Few institutions, however, have moved beyond simplistic, food-and-janitorial-service outsourcing to understand and adopt more sophisticated productivity-improving forms of win-win sourcing relationships—Friedman’s outsourcing, supply-chaining, and insourcing relationships. Most colleges and universities remain a bastion of the 1930s all-in-house service sourcing model, and have yet to discover the competitive advantages of true win-win sourcing relationships with external service providers in areas such as IT services, financial aid, institutional research, advancement, recruiting, admissions, academic course and program development and support, and so on.

Wake Up and Flatten

Unfortunately, the signs that higher education is awakening to the “flat world” are conflicted. Early in 2005, the National Commission on Accountability in Higher Education (NCAHE; www.sheeo.org/account/comm-home.htm) transmitted its final report with a clear statement of belief that “improved accountability for better results is imperative, but how to improve accountability in higher education is not so obvious.” How to improve accountability in higher education (by measurably improving and reporting on key indicators of institutional performance, all via the wise use of IT) is not so obvious? Say what?

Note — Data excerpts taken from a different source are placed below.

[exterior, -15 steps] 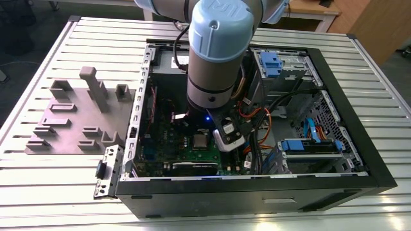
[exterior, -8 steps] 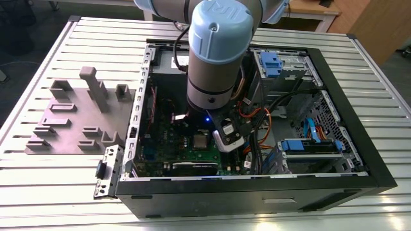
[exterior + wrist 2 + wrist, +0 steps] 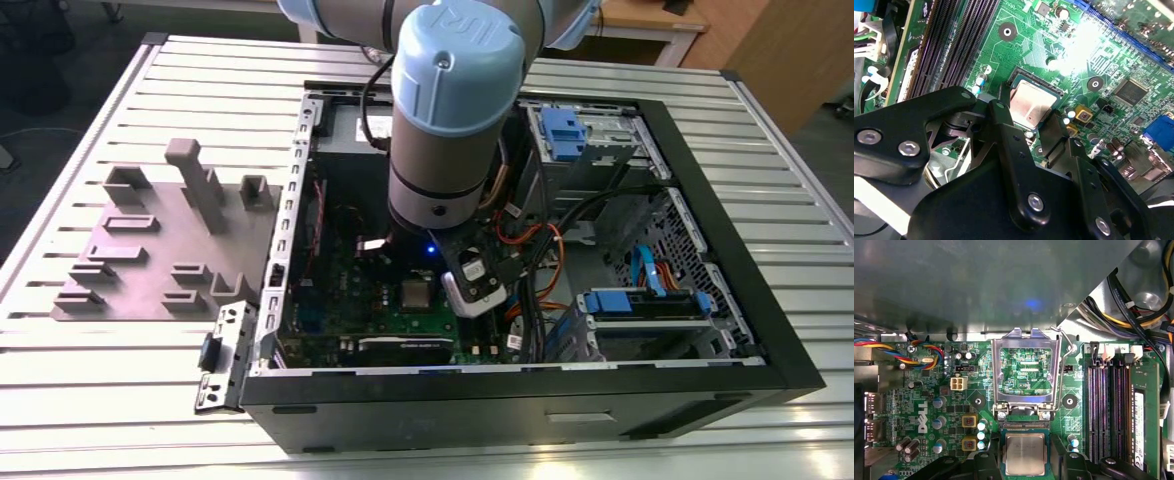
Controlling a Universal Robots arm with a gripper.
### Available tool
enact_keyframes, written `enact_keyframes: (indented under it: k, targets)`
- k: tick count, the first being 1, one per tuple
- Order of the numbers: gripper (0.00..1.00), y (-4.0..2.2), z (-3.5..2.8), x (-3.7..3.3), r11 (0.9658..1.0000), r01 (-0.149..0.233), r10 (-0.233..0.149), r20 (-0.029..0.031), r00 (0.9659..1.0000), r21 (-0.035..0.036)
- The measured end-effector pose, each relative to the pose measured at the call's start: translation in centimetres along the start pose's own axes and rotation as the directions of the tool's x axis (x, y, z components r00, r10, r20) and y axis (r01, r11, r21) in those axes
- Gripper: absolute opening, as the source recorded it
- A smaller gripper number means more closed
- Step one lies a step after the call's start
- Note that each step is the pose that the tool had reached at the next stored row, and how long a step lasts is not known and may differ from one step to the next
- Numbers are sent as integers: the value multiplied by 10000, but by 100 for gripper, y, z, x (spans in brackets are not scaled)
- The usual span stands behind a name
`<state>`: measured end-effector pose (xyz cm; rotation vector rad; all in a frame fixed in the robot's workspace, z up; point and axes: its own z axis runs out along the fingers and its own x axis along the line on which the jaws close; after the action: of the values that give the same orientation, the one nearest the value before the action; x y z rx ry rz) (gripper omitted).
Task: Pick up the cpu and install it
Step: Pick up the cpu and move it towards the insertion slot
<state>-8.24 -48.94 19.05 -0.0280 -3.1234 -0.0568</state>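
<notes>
The cpu [image 3: 1025, 454] [image 3: 1033, 104], a small square chip with a silver-grey top, lies flat in the socket on the green motherboard [image 3: 929, 405]. The socket's silver metal frame [image 3: 1026, 340] stands swung up beside it, with its wire lever [image 3: 1064, 342] raised. My gripper [image 3: 1026, 462] [image 3: 1029, 120] hangs low over the chip, deep inside the computer case [image 3: 747, 330]. Its black fingers [image 3: 986, 462] stand on either side of the chip with a narrow gap to each edge. The jaws are open and hold nothing.
Memory slots [image 3: 1109, 410] run along one side of the socket, and cable bundles [image 3: 1134, 305] lie beyond them. Capacitors [image 3: 970, 421] sit close to the socket. A grey fixture plate with blocks [image 3: 147, 250] lies on the slatted table at the exterior view's left of the case.
</notes>
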Motion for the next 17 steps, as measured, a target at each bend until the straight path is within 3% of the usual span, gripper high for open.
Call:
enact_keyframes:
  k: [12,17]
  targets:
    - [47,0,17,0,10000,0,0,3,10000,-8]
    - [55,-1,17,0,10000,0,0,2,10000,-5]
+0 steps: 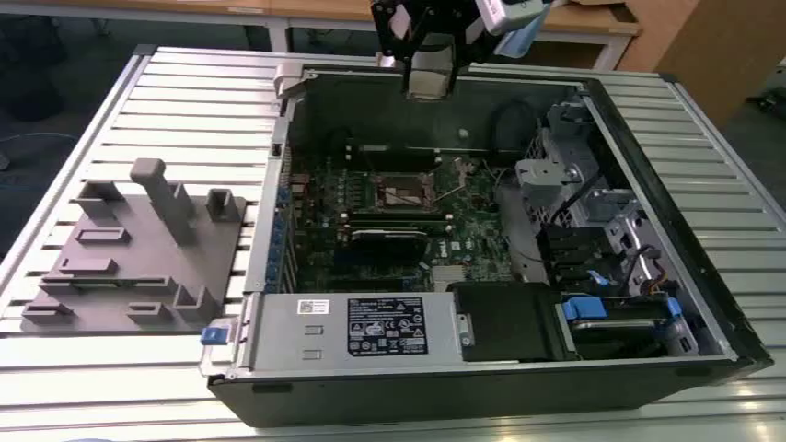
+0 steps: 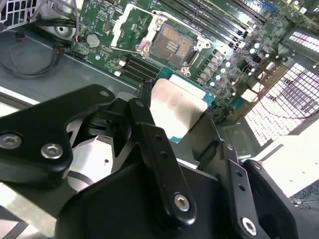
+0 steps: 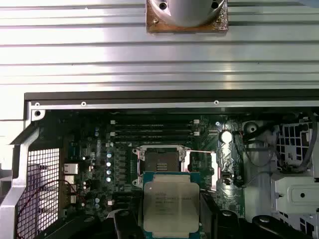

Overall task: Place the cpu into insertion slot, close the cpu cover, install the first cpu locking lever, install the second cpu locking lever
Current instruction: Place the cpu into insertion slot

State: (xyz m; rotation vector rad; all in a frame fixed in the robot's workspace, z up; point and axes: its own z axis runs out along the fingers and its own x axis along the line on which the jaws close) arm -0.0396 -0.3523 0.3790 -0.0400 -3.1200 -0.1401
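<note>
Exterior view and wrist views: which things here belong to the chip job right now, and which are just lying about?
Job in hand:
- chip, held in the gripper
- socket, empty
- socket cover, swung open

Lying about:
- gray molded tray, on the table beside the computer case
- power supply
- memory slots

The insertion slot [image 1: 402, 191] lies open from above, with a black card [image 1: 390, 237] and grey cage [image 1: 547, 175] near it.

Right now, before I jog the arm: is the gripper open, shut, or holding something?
Gripper: jaws shut on the cpu, which is not yet in the insertion slot.
</note>
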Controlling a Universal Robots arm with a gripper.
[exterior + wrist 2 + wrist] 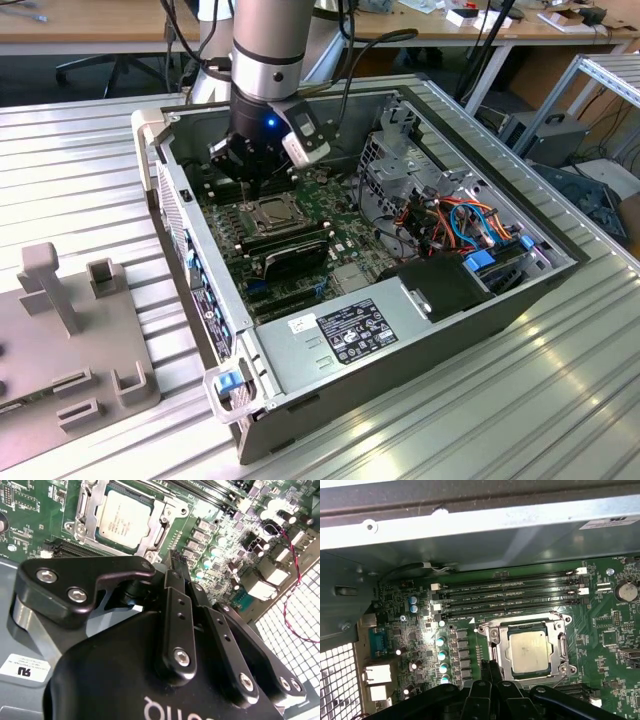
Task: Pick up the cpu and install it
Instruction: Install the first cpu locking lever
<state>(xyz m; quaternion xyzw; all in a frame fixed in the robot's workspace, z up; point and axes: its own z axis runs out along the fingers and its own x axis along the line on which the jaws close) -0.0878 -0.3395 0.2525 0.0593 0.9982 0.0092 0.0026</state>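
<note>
Cpu [529, 651] seated in socket [501, 656]

Soft, even light falls from above. The ribbed metal worktop [480, 410] throws back pale streaks, while the inside of the computer case [450, 340] lies dimmer. A small blue lamp [270, 123] glows on the arm [265, 50]. In the second wrist view the grille [295, 630] is washed out white and the black tool [176, 562] carries soft highlights. In the first wrist view the case wall [470, 525] glares.
</note>
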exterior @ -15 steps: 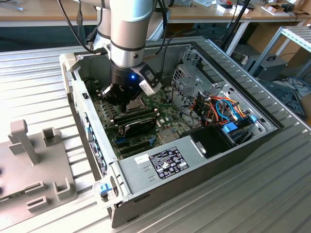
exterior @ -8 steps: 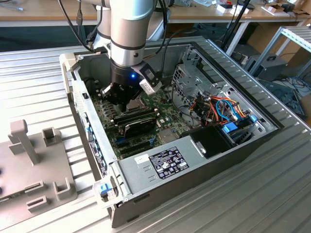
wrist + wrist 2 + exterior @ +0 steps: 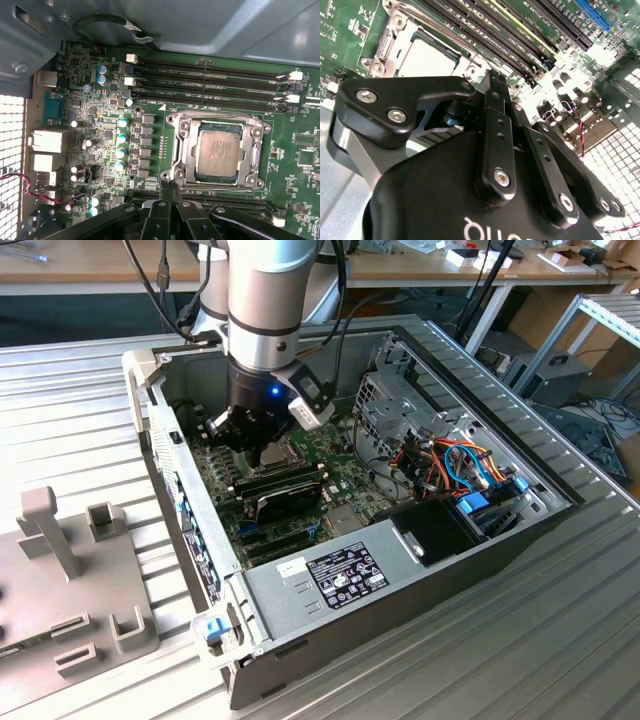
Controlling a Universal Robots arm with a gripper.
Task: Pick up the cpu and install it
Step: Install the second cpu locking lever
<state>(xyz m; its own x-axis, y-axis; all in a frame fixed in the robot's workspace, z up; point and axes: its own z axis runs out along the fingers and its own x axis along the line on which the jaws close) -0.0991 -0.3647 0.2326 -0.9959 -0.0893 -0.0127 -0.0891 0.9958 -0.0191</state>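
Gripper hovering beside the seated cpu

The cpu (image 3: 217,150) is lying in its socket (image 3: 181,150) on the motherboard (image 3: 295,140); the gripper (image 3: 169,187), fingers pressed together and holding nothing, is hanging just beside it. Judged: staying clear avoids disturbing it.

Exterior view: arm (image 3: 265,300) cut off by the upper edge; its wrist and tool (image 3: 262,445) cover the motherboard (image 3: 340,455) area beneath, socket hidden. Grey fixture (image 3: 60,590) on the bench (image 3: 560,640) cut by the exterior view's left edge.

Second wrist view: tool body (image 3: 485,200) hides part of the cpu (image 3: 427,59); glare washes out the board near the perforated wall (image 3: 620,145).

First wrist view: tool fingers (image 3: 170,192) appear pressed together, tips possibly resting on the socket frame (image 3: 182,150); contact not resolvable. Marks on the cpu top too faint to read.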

Perhaps reacting to the NCAHE’s report, later in 2005 Secretary of Education Margaret Spellings empanelled a “commission on the future of higher education.” In any case, she has signaled that improved accountability is indeed an imperative, but also an obligation not to be ducked as blithely as did the NCAHE—at least not when federal support is involved.

The way to improve performance and account for it in nonprofit higher education is surely clear by now: Use information technology innovatively to redesign (flatten) academic and administrative services, including instruction, for improved effectiveness and efficiency (improved “academic productivity” in the language of the NCAHE; a flat organizational and service delivery model in the language of the flat world).

Few institutions have moved beyond food-and-janitorial-service outsourcing to understand and adopt more sophisticated productivity-improving forms of win-win sourcing relationships.

To improve its eroding social compact with the public and with national and state policymakers, higher education will have to redesign its service processes—especially its academic services rooted in the contact hour, the course grade, the semester schedule, and so on—not only for measurable improvements in learning and other service outcomes, but for flexibility from a student perspective, and for reductions in internal unit costs which can be parlayed into reduced or stabilized tuition rates. The bottom line: If higher education d'es not take visible steps to self-flatten, then many colleges and universities risk being flattened.